企画展示|STEADY GAZE(B)

斎藤 清(1907~1997)
1967年紙、木版 77.0cm×47.cm工学部機械科所蔵

どこか一点をじっと凝視する猫を描いた作品である。画面の構図はきわめて平面的で、猫の全身像も白い頭部と直黒の前足、少し淡い黒による後ろ足の3つのパーツで構成されている。足を伸ばして体を起こし、一点を凝視している猫の姿は、場の時間が止まったような緊張感と静寂さを感じさせる。
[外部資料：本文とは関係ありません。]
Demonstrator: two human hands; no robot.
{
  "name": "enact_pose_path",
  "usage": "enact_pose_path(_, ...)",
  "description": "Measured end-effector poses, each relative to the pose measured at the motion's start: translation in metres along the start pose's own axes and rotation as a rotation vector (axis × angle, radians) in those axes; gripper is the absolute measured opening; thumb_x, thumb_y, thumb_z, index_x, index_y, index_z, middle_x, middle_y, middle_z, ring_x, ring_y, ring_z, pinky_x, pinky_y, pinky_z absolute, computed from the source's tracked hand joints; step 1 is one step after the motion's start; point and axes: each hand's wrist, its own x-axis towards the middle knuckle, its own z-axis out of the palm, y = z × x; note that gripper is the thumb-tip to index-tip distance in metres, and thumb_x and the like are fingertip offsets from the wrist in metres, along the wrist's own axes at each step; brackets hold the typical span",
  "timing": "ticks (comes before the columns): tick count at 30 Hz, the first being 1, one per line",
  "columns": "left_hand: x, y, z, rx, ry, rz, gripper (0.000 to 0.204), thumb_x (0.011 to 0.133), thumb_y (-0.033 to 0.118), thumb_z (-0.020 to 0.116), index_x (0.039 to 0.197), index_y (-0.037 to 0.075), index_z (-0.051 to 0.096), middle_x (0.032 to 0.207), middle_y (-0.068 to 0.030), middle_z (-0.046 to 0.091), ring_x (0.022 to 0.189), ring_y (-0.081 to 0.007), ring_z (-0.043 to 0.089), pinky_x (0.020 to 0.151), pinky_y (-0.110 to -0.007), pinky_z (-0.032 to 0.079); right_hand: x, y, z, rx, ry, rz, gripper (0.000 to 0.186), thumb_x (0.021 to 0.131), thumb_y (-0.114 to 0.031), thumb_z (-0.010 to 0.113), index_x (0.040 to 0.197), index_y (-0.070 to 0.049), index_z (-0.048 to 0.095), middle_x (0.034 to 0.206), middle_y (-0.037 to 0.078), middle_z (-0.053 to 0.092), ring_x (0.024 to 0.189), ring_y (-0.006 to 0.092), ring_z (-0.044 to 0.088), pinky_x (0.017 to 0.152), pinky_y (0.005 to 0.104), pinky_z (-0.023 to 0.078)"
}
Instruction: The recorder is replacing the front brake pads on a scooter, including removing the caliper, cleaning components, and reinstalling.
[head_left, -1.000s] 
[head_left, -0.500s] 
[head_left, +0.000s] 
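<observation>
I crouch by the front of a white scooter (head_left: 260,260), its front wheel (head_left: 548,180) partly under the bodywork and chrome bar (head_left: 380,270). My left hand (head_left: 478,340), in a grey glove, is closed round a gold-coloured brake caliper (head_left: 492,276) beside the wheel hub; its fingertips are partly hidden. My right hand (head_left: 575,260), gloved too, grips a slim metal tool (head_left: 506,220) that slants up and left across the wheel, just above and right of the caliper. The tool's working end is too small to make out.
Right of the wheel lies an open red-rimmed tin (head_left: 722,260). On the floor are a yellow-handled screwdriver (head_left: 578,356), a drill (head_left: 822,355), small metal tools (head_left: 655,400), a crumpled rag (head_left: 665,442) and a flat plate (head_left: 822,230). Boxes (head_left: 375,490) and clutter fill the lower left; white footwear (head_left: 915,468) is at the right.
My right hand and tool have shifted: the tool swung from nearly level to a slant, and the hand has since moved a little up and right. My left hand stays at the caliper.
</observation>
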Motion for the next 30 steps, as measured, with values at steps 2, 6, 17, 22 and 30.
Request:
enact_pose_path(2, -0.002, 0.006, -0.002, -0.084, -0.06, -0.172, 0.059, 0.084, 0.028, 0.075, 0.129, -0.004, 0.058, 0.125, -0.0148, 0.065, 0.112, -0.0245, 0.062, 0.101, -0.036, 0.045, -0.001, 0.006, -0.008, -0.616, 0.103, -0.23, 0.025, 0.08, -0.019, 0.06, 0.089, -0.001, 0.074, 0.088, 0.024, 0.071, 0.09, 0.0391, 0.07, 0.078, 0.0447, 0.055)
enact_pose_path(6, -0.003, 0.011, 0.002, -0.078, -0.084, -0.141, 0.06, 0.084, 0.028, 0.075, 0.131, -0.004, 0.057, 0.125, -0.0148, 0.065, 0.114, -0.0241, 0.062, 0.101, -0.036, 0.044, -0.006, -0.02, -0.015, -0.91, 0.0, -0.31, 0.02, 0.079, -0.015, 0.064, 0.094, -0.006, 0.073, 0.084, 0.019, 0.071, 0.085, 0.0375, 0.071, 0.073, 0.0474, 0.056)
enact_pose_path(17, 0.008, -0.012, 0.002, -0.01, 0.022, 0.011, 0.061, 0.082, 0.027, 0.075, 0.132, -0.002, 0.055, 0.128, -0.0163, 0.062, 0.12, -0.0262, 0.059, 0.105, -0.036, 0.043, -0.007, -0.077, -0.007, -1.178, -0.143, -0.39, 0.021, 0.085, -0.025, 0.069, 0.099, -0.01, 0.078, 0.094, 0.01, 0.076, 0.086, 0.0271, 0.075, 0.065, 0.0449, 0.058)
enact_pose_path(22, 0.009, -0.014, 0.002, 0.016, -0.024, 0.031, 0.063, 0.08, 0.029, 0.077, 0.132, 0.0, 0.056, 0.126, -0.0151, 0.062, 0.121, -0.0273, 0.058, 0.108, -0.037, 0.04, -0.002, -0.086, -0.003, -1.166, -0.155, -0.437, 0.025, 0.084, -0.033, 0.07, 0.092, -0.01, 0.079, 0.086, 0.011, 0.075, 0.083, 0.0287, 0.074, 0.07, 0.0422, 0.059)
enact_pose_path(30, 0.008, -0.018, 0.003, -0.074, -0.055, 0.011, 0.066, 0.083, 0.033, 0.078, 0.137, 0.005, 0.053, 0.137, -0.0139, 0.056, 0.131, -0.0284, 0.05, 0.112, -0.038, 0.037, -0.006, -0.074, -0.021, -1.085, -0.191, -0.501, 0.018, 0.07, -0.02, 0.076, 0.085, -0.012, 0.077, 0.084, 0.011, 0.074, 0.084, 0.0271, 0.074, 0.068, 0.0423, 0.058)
斎藤 清は1940年代後半から1950年代にかけて、「凝視」を題に、人物や動物の作品を制作している。本作のタイトルである「STEADY GAZE」もまた「注視、凝視」を意味する。それ以後も斎藤 清は《凝視》(1973年)、《競艶》(1973年)などで視線を向ける猫の群像を作品にしており、猫、また猫の視線への関心が伺える。

画面左下には「Kiyoshi Saito」とサインが記されている他、画面下部には「STEADY GAZE (B) 1967 42/100」と、タイトルと制作年、また限定部数における整理番号であるエディションナンバーが記されている。

本作は深沢 正一教授によって工学部に寄贈されたものであり、額側面には「深沢 正一先生 御寄贈 昭和五二年」と書かれたプレートがつけられている。深沢 正一教授は昭和56年から59年の間、機械工学科の主任教授を務めている。

(文学研究科修士二年 町田 義敦)

斎藤 清(1907-1997)

福島県河沼郡坂下町出身。父が事業に行き詰まり、一家で夕張に移住する。札幌、小樽で看板広告店に勤めながら油彩の勉強をする。油彩画家を志し、上京後の当初は白日会などに油彩を出品していたが、安井 曽太郎の木版画に触発されて木版画の制作を始める。ゴーギャンやムンク、ルドンの影響を受け、《凝視》シリーズなどの平面的な構図や原色を用いた鮮やかな色彩の作品を制作する一方、生まれ故郷である会津の冬を描いた連作《会津の冬》では、黒と白による冬景色において墨のにじみを生かした繊細な質感を表現している。

作家略歴

1907年 斎藤 清作・ルイの長男として福島県河沼郡坂下町に生まれる。
1911年 北海道夕張へ移住。
1931年 上京し広告宣業に従事しながら絵画の勉強をする。
1932年 白日会第9回展に油彩《高円寺風景》を初出品。初入選する。
1936年 安井 曽太郎の版画《初姿》に影響を受け木版画《少女》を制作。
日本版画協会第5回展へ出品、初当選する。
小樽、今井呉服店にて初の個展を開催。
1939年 造形版画協会第3回展に作品を出品、入選する。
小野 忠重に誘われ造形版画協会会員となる。
1942年 版画による初の個展を銀座、鳩居堂画廊で開催。モノタイプ《洗髪》《御能俊寛》、
木版画《会津の冬》などを発表。中国へ旅行、北京でスケッチを行う。
1944年 日本版画協会第13回展に《会津坂下》を出品、日本版画協会会員となる。
朝日新聞社に入社、『週刊朝日』の表紙や文字、カットを制作する。
装丁で来社した恩地 幸四郎と知り合い、〈一木会〉に参加する。
1945年 空襲の激化に伴い家族を会津へと疎開させ、国分寺の朝日新聞社独身寮へ入る。
終戦後、家族を東京へ呼び戻し雑司ヶ谷の義兄のもとに同居させてもらう。
1948年 サロン・ド・プランタン展に《ミルク》を出品、一等賞を受賞。
のちにこの展覧会はアメリカを巡回。
1951年 第一回サンパウロ・ビエンナーレに日本代表として《凝視(花)》を出品。
駒井 哲郎の《束の間の幻影》と共に在聖日本人賞を受賞。
1961年 第4回リュブリャナ国際版画ビエンナーレに《Omuro A》《Omuro B》出品。
1986年 神奈川県文化賞を受賞。
1995年 平成7年度文化功労者に選定される。
1997年 11月14日死去、享年90歳。